- [ASSIGNED TASK] Within the entries below, find the lines that hold "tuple" and report only how many there are.

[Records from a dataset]
+ + + + + + +
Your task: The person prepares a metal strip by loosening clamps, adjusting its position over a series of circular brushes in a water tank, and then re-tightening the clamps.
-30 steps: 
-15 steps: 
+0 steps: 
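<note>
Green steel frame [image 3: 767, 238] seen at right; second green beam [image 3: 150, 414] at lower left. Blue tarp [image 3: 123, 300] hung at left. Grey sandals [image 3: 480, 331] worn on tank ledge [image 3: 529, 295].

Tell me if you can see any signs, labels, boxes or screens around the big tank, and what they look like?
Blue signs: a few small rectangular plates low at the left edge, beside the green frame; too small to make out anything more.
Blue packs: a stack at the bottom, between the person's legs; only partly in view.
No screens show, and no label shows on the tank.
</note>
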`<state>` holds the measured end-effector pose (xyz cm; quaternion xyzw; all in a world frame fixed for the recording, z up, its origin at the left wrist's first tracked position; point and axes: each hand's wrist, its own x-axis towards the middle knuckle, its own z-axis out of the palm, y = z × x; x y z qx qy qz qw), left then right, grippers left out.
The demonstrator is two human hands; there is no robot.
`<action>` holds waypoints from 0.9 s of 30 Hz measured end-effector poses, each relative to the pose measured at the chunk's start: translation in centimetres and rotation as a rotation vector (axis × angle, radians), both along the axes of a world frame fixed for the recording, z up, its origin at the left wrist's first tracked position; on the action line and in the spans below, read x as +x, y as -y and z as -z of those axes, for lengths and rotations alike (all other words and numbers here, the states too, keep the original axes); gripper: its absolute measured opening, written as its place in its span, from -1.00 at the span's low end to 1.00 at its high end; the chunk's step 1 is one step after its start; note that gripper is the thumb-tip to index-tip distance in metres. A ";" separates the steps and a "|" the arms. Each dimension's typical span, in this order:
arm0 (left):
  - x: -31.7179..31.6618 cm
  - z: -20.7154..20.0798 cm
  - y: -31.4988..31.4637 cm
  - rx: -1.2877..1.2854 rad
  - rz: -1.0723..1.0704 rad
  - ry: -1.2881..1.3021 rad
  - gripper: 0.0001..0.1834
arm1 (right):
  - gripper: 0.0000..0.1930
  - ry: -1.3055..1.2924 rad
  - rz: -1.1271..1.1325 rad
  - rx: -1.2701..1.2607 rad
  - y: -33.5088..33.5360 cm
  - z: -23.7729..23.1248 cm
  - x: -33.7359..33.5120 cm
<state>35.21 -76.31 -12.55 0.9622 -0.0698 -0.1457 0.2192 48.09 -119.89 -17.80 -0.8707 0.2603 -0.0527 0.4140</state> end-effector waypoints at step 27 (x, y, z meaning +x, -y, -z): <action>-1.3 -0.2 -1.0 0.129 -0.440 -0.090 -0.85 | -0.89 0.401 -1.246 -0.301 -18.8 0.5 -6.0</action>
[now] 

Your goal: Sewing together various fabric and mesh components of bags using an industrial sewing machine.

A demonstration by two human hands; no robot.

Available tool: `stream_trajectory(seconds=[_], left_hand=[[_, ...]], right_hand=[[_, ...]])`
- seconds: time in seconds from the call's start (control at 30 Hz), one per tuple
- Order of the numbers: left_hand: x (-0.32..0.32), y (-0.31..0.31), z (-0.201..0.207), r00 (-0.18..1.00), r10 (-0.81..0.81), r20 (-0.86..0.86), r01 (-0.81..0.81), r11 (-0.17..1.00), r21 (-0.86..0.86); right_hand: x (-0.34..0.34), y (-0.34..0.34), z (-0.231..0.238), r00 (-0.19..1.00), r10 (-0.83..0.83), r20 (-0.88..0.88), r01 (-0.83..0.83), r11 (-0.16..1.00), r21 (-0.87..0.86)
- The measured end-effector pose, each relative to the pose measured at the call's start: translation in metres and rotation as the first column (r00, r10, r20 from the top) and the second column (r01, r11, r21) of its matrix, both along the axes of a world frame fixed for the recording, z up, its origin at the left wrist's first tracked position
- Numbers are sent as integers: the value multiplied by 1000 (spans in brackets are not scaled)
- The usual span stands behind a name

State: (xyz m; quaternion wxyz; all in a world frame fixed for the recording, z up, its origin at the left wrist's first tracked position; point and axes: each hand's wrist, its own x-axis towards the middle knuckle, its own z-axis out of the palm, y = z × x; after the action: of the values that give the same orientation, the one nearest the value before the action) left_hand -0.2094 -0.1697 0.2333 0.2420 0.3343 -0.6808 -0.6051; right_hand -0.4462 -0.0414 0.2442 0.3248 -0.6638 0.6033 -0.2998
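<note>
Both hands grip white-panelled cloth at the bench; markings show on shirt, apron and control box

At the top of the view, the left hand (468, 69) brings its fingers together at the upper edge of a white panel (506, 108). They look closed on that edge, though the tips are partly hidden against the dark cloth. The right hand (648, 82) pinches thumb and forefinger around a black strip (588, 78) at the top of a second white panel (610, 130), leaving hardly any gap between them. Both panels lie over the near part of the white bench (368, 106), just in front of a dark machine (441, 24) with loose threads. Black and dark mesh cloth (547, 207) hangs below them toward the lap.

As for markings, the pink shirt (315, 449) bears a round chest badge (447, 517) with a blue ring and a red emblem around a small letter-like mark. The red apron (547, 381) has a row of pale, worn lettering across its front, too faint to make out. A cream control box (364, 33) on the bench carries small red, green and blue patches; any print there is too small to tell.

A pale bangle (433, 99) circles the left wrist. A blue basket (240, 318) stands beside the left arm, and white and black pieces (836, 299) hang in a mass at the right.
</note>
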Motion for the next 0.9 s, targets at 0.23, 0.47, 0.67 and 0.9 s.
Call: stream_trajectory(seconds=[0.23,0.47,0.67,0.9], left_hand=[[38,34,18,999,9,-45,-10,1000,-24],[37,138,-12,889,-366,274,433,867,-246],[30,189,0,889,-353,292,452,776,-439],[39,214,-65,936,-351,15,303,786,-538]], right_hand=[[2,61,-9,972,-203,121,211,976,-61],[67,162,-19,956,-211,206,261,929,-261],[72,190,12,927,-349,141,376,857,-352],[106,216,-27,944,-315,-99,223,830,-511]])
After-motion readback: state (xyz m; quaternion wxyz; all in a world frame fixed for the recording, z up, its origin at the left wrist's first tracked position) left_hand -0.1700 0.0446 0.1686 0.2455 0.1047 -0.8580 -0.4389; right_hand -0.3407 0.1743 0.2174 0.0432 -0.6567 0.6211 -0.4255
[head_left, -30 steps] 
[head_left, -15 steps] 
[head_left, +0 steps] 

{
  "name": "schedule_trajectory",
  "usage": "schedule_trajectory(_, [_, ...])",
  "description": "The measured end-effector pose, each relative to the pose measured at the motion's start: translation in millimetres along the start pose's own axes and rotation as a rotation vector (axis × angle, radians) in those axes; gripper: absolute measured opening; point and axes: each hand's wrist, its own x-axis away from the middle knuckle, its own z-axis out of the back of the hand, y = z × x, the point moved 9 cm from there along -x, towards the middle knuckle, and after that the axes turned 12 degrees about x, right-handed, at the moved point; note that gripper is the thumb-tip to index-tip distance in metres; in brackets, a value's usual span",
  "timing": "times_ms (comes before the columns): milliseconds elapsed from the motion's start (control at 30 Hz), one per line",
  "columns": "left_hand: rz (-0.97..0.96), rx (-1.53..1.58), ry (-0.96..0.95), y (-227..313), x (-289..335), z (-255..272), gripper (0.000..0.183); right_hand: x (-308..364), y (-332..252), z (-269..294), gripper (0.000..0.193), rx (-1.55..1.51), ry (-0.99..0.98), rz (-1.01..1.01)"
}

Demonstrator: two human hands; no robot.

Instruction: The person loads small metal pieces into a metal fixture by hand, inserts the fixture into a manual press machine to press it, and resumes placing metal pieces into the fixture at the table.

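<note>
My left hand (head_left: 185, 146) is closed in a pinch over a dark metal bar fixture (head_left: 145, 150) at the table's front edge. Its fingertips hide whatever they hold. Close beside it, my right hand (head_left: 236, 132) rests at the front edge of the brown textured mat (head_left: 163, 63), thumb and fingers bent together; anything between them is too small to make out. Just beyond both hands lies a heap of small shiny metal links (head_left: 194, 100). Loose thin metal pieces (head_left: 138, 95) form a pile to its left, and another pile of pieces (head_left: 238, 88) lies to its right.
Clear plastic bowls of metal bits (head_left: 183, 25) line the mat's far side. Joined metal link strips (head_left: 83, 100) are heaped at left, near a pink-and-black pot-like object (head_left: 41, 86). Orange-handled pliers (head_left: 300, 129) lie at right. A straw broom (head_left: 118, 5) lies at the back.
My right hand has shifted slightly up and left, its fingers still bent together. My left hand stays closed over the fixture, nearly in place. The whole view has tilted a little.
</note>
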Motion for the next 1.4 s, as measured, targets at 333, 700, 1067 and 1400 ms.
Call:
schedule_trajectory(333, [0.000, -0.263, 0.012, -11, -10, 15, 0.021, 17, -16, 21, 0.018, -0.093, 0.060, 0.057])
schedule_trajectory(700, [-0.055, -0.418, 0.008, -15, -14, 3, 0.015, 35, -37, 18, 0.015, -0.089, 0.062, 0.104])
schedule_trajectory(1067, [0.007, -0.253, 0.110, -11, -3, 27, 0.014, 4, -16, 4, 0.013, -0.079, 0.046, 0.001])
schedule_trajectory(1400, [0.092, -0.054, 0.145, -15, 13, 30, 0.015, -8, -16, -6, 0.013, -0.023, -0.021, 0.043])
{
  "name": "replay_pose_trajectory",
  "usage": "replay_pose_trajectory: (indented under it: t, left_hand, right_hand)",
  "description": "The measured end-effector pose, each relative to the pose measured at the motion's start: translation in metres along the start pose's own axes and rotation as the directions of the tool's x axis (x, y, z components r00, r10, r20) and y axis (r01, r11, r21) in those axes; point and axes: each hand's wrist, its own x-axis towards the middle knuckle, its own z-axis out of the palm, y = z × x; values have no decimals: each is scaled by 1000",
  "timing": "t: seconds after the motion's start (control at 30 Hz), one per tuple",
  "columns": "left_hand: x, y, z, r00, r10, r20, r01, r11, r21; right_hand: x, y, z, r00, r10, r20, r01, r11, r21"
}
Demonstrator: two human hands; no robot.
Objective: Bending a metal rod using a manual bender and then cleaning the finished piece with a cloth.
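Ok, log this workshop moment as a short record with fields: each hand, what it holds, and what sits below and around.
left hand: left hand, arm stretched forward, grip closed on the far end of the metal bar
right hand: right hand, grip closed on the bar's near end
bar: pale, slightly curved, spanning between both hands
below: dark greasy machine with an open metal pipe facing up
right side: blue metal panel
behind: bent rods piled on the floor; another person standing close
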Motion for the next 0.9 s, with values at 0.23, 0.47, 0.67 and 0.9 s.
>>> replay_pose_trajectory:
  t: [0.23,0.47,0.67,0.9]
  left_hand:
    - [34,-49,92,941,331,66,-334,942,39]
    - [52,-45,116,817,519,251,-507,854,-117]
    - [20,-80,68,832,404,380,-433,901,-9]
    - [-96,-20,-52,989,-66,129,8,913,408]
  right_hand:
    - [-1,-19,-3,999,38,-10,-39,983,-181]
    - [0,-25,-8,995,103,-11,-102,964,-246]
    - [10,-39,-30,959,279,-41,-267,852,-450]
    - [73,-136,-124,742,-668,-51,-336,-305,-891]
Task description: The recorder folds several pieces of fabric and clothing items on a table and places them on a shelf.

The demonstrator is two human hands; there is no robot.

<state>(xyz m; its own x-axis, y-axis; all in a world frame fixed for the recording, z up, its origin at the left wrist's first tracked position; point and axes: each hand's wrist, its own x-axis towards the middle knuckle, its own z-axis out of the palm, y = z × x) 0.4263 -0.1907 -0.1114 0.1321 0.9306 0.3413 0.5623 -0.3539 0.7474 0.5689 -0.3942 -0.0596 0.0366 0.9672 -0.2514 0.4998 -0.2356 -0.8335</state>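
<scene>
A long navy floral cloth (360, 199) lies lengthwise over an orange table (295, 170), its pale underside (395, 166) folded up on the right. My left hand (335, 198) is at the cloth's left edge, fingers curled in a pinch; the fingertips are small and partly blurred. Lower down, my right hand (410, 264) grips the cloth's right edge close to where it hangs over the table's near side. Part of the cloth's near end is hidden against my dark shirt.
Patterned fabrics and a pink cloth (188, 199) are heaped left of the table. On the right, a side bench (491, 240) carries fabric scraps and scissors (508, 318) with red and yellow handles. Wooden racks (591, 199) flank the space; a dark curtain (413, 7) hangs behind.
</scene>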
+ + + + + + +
- [SOLUTION] 2